Start-ups in areas such as payment solutions, analytics, healthtech, education, agritech and retail also hired students for technology and product management.

Almost a quarter of the offers came from IT/ITeS/technology and e-commerce, with prominent recruiters like Microsoft, Flipkart, Uber, Cisco, Atlassian, RazorPay, Myntra, Ola Electric, Zynga, Electronic Arts, Nykaa, HiLabs and BeatO hiring for product, sales, project management, strategy and operations within the tech space.

Conglomerates such as Reliance and Adani also continued to engage with ISB to fulfil their leadership/management trainee programmes.

On the other hand, five per cent of the offers came from pharma/healthcare, while sales and marketing and FMCG multinationals offered jobs in supply chain, operations, strategy and finance.

Marquee recruiters in the domain included HUL, Procter and Gamble, Colgate, ITC, AB InBev, L'Oreal and Samsung.

Also, the urban mobility industry extended 35 offers, apart from companies from fintech, edtech, agritech and gaming also showing interest.

Organised virtually, the placements saw an average offer per company of 6.18. According to ISB Dean Rajendra Srivastava, the unprecedented global crisis gave ISB an opportunity to reinvent and reorient teaching modules and learning approaches.

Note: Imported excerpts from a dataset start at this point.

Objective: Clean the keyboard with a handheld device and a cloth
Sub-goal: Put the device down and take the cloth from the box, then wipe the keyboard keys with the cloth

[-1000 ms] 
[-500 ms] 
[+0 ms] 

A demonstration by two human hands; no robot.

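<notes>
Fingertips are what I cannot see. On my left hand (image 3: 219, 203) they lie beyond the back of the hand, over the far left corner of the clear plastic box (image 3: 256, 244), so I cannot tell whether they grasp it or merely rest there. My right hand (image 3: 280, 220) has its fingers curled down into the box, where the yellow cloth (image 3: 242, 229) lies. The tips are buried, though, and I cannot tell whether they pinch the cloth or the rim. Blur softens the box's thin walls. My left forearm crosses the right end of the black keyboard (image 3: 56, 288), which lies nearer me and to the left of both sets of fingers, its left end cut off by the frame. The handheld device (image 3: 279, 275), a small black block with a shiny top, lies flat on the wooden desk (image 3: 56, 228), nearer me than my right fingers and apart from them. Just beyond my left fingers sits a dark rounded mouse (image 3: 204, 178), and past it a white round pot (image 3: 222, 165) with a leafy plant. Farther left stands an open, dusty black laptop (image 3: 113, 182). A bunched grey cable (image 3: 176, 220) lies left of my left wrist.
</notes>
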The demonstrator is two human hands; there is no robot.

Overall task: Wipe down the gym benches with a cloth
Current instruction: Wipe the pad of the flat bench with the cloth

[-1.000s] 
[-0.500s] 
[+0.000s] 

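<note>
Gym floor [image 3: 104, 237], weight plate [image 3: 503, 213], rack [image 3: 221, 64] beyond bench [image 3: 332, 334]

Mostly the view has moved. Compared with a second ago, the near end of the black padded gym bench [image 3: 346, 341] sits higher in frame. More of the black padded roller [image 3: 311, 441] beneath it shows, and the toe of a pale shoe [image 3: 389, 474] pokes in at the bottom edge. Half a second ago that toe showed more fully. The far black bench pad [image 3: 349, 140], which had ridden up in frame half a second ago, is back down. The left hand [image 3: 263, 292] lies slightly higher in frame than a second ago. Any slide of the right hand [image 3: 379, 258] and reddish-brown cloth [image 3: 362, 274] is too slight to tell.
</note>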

"The right calibration and future-ready focus on technology and analytics enabled our students to find their place in key leadership and management positions in various organisations," says Srivastava.

"ISB has always been a repository for the finest aptitude and new skill sets, and this year’s placement reiterates this fact," the dean adds.

ISB, which had 40 per cent women in the 2021 cohort, saw women-focused hiring programmes such as Citibank's Catalyst and Axis Bank's WE Lead that picked candidates for senior and mid-level leadership positions.

Women candidates bagged 24 leadership roles from leading companies.